Je n’arrive pas à concevoir que ce manga puisse être destiné à des adolescentes. C’est vraiment trop stupide. Et j’ai bien peur que le commentaire de l’auteur soit complètement naturel. C’est ce que laisse penser le manga en tout cas.
Si toi aussi tu es profondément niaise, que tu aimes parler de ce que tu ne connais pas et que tu aime dessiner des tenues même si des fois c‘est dur et qu’alors c‘est terrible, alors deviens mangaka de shôjo.
Faut que mon vendeur m’en mette plus souvent de ces daubes.
Ps: Il y a des trucs qui me hérissent le poil.
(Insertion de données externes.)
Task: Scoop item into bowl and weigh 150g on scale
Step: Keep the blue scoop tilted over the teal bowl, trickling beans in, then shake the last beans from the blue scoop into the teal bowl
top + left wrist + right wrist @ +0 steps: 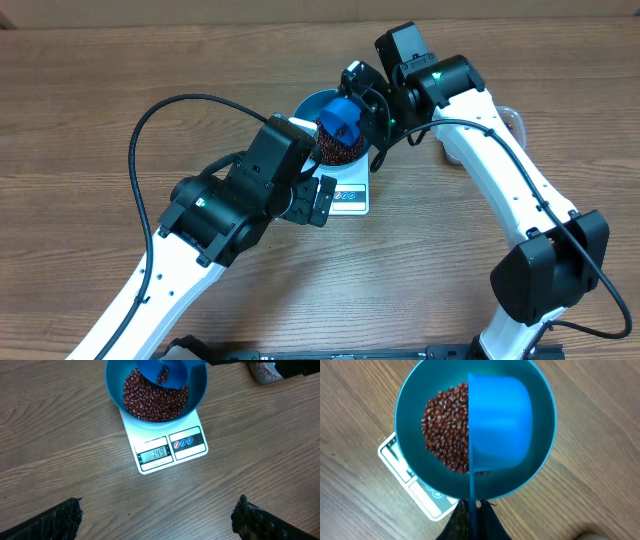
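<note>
The blue bowl [112, 390] stands on the white scale [170, 447], whose display reads 149. A heap of red-brown beans [155, 402] fills the bowl's bottom. My right gripper [474, 510] is shut on the thin handle of a small blue scoop [500, 420], which hangs tipped on its side over the bowl [410, 410] and the beans [445, 425]. A few beans cling inside the scoop [165, 372]. My left gripper [157, 520] is open and holds nothing, hovering over bare table in front of the scale. From overhead, it [318, 200] sits at the scale's [350, 198] left edge.
A clear tub [265, 371] with more beans sits beyond the bowl to the right, mostly hidden under the right arm [500, 170]. The left arm [220, 210] reaches in from the lower left. Wooden tabletop [100, 120] surrounds the scale.
</note>
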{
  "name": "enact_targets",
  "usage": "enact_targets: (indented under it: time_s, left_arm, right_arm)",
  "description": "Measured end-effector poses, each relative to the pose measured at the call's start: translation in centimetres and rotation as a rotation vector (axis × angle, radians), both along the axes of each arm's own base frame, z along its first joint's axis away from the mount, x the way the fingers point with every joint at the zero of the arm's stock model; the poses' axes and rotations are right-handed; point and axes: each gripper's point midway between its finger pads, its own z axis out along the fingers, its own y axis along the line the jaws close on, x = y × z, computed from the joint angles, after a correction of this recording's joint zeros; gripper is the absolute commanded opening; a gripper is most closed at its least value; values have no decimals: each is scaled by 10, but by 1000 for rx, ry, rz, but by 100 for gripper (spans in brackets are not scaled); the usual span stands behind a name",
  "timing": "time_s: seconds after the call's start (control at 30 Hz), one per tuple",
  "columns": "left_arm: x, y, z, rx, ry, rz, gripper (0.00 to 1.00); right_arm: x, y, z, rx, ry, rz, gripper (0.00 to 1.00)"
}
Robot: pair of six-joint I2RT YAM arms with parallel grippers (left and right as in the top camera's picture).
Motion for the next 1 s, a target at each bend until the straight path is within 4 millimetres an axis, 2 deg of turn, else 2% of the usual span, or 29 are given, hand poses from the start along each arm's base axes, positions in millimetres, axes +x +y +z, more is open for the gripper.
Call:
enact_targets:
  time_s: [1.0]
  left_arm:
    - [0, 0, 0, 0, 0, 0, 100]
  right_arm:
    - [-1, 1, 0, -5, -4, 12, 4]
En cherchant des liens pour agrémenter ta lecture, je suis tombé sur ça puis sur ça.
Le minimum quand on reprend un texte c’est de le signaler. D’autant plus que c’est le synopsis de L’EDITEUR. Ça le fait franchement moyen. Bref, je ne connaissais pas Manga News et je ne n’y mettrai plus les pieds. Apparemment ils reprennent toujours le texte de l’éditeur… (Je suis peut être naïf aussi, vu que les éditeurs en question sont leurs partenaires) Bref.